Variations in intraspecific reproductive strategies between native and invasive sites may result from an adaptive response to environmental changes or population density [14]. Although inconclusive, there is good evidence that breeding density may be important in determining variation in the extra-pair paternity rate at the species level, as shown by Møller & Ninni [15] and Westneat & Sherman [16]. In this regard, our two localities (Marull and Miramar) are located in an area of high monk parakeet density in the province of Córdoba [17], whereas it is likely that populations in invasive sites are still growing, and therefore less dense than areas that sustain long-time occupation as in Córdoba. Differences in density may explain therefore the higher relatedness values found in the USA by Gonçalves et al.[6].

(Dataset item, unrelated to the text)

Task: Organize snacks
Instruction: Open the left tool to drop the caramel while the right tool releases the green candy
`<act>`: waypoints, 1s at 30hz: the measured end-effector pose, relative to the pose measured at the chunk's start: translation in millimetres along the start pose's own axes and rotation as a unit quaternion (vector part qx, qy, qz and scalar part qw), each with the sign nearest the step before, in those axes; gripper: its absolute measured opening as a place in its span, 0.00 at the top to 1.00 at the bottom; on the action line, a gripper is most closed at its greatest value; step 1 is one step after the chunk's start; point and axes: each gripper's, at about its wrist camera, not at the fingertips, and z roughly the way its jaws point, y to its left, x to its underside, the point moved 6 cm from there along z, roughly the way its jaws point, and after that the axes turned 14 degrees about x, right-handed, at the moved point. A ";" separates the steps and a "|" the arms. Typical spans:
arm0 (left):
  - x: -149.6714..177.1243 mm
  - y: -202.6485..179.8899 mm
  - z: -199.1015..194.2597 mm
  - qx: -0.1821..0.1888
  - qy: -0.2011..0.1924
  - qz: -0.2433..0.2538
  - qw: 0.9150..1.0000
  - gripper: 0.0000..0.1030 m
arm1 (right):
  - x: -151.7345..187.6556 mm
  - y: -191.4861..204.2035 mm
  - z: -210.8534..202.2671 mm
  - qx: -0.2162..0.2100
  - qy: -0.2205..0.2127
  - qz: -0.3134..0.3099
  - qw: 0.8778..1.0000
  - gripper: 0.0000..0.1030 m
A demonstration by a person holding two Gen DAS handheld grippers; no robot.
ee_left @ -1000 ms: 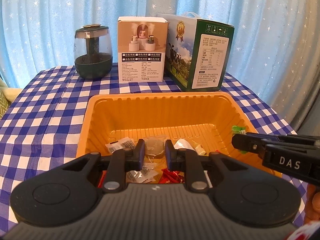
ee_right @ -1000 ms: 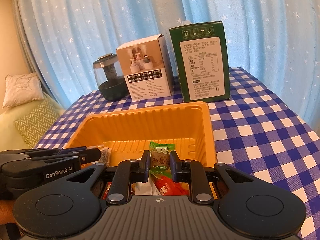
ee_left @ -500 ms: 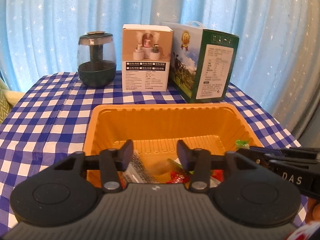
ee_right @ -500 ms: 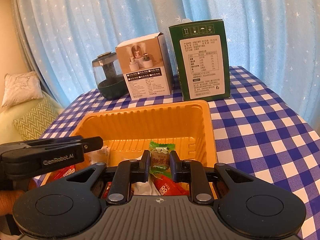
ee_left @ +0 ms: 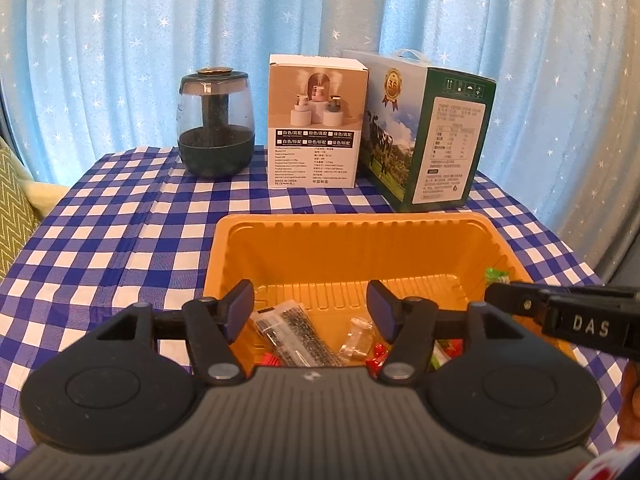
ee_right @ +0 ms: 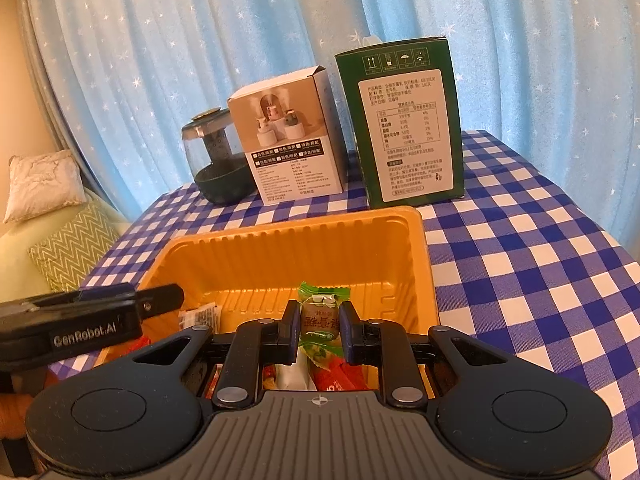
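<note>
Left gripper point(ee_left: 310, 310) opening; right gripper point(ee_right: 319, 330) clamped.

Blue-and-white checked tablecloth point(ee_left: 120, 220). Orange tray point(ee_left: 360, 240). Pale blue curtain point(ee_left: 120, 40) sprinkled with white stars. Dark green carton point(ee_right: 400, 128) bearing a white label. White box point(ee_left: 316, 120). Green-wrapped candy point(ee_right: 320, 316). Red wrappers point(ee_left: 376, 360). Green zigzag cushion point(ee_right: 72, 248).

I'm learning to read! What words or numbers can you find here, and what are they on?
"DAS": side of the right gripper.
"GenRobot.AI": side of the left gripper.
"36": gold medal on the green box.
"MADE IN CHINA": white box.
Everything else printed on the boxes and the green candy is too small or blurred.
</note>
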 end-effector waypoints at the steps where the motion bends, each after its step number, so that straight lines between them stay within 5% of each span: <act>1: 0.3 -0.2 0.0 -0.001 0.000 0.001 1.000 0.41 | -0.8 0.5 0.6 0.000 0.000 0.001 1.000 0.80; 25: 2.7 5.7 0.6 -0.027 0.003 0.007 1.000 0.22 | -14.7 3.1 9.2 -0.021 -0.012 0.010 1.000 0.78; 30: 1.7 8.7 -1.7 -0.032 -0.002 0.005 0.999 0.22 | -19.1 -5.8 5.3 -0.015 -0.024 0.030 0.999 0.51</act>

Existence of intra-brood parasitism in the monk parakeet is based on the finding of three chambers with four nestlings unrelated to the rest of the brood (3% of the 154 nestlings sampled). The three cases correspond to nests with more than one chamber, suggesting that intra-brood parasitism may be related to multi-chambered nests. This possibility is further supported by the capture of the mother of one unrelated nestling in the neighbour chamber of the same nest (Additional file 1).
Additional evidence of intra-brood parasitism in monk parakeets is provided by the finding of supernumerary clutches of about twice the average number [18, 19]. In a detailed study of a monk parakeet nest [18], the author found a single chamber with supernumerary clutches for two consecutive years (12 and 11 eggs, respectively). Eggs were initially laid every second day, but after a while, new eggs appeared daily (one or two). Later, egg-laying returned to the initial rhythm until the end of the period. According to Yom-Tov [20], irregular sequence of appearance of eggs and abnormally large clutches of about twice the normal size suggest that the extra eggs were laid by more than one female.
Occurrence of intra-brood parasitism has also been recorded in the burrowing parrot, with two cases of unrelated nestlings found in a sample of 166 nestlings (1.2%) [10]. One of these cases may have resulted from brood mixing from a neighbouring nest with a collapsed wall. However, the second case could not be explained by brood mixing, and therefore most likely resulted from intraspecific brood parasitism. Even if brood mixing cannot be discarded in monk parakeet nests, in our case this possibility is unlikely, given that all collected nestlings were very young and therefore unable to displace by themselves. The probable occurrence of intra-brood parasitism was also reported in the green-rumped parrotlet (Forpus passerinus) by Beissinger & Waltman [21], based on the existence of larger than average clutches.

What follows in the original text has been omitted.